» YOUR GOAL: The lines to repeat are those below from the one containing "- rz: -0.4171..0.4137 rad" down to the one containing "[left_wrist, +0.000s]", both included; reproduce them exactly and nothing else.
=== GIVEN DATA ===
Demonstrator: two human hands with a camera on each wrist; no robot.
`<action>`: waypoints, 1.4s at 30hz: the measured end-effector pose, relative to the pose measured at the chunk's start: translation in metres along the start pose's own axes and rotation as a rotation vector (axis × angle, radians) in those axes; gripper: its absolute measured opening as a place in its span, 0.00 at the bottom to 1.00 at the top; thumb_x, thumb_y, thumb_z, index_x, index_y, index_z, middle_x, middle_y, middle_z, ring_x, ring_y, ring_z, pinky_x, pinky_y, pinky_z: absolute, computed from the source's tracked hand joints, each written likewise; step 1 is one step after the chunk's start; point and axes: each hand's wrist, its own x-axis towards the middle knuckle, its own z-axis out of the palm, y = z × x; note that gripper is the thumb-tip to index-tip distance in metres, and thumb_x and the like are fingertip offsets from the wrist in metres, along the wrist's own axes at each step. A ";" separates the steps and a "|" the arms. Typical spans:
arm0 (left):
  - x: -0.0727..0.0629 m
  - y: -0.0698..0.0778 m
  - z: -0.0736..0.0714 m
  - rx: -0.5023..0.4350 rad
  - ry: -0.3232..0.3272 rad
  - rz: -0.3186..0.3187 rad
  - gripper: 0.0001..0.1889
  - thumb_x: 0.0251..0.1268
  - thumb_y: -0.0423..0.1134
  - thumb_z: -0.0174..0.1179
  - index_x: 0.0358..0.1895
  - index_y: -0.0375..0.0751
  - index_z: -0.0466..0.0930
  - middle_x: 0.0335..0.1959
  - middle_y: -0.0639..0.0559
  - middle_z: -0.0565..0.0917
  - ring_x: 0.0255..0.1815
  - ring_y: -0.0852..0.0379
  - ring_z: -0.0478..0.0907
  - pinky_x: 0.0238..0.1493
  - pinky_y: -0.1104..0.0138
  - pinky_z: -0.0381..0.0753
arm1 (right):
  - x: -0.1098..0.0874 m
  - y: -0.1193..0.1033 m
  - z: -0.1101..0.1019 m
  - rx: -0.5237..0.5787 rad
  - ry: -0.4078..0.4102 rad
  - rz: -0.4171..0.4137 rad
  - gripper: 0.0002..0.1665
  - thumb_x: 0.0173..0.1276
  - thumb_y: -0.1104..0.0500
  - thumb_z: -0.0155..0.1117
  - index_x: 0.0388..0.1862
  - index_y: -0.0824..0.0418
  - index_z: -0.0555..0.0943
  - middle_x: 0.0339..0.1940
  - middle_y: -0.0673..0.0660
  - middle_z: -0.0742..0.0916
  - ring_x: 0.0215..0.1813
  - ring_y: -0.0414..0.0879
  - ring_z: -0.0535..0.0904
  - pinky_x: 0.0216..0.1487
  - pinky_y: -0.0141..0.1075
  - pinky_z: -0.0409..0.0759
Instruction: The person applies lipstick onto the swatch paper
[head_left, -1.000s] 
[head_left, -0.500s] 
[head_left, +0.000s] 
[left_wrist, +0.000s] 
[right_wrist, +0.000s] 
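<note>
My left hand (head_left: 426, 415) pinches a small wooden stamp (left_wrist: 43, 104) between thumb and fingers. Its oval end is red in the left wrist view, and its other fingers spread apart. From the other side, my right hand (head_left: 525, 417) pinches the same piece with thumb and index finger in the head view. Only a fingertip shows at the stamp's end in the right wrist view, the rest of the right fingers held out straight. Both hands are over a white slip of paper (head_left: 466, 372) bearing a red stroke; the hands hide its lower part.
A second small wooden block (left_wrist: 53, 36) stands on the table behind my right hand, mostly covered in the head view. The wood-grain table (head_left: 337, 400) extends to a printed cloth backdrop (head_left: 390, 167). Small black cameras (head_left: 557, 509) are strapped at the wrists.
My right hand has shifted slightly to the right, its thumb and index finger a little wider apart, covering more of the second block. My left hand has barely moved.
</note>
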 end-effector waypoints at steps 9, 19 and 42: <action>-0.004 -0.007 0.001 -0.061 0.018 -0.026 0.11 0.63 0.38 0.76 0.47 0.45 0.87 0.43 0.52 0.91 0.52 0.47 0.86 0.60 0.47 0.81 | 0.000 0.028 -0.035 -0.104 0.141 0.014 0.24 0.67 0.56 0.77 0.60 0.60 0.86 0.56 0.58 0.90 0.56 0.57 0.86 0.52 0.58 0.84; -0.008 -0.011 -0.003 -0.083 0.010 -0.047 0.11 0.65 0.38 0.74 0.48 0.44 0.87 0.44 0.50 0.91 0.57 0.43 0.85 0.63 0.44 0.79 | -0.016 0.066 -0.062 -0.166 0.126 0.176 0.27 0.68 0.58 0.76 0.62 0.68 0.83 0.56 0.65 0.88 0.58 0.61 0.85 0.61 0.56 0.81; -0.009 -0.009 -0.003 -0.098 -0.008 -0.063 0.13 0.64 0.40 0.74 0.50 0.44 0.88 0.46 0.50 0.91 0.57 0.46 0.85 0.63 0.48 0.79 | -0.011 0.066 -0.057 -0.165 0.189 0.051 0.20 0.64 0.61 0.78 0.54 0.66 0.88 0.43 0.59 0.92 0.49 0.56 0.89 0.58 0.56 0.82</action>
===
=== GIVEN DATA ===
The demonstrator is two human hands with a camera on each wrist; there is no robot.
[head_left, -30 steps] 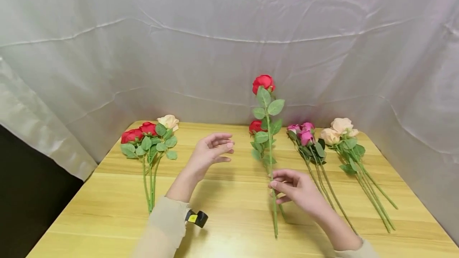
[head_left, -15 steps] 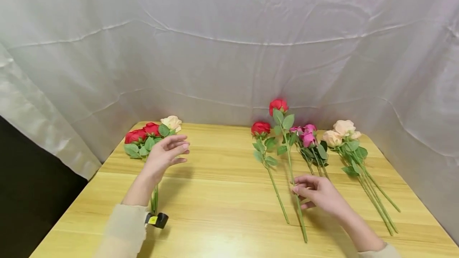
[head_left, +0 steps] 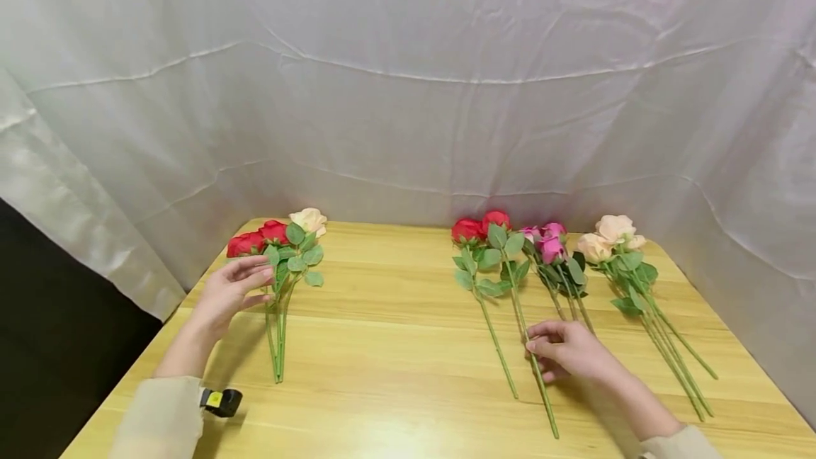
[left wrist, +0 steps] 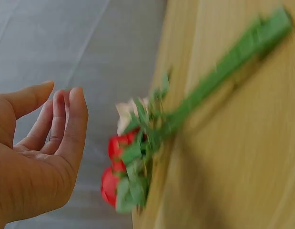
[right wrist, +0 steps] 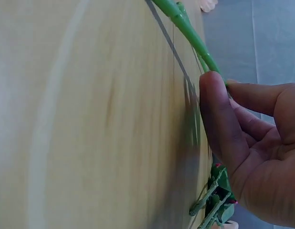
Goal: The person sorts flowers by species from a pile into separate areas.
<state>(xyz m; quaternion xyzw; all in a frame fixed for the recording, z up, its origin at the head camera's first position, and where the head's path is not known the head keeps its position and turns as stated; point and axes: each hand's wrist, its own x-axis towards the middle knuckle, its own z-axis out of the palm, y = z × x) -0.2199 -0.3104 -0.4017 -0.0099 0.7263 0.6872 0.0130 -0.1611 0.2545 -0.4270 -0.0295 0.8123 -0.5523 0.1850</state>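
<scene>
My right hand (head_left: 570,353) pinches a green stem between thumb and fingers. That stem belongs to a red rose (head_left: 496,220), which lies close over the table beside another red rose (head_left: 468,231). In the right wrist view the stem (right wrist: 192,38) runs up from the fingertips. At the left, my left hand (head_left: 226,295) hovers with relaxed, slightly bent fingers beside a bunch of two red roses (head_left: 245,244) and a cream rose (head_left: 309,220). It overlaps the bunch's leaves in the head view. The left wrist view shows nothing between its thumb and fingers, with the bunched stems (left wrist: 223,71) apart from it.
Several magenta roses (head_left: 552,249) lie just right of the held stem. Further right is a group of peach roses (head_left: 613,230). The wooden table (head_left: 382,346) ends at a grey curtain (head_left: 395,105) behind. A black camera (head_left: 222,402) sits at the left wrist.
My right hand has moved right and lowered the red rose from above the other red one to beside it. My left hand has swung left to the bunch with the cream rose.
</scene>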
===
» RESULT OF THE EXERCISE:
  - rz: -0.4171..0.4137 rad
  - gripper: 0.0002..0.1665
  - thumb_x: 0.0173..0.1276
  - thumb_y: -0.1104..0.0500
  - thumb_z: -0.0155..0.1117
  - index_x: 0.0388..0.1862
  - index_y: -0.0824..0.0418
  - index_z: -0.0555..0.0943
  - middle_x: 0.0339..0.1940
  - middle_y: -0.0673..0.0660
  - middle_z: -0.0742..0.0916
  - ring_x: 0.0215..0.1813
  - ring_y: -0.0414..0.0879
  - ring_z: -0.0535..0.0904
  - pinky_x: 0.0216..0.1487
  - pinky_y: -0.0141..0.1075
  - pinky_z: -0.0409..0.0759
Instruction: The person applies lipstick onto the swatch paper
[head_left, -1.000s] 
[head_left, -0.500s] 
[head_left, +0.000s] 
[left_wrist, +0.000s] 

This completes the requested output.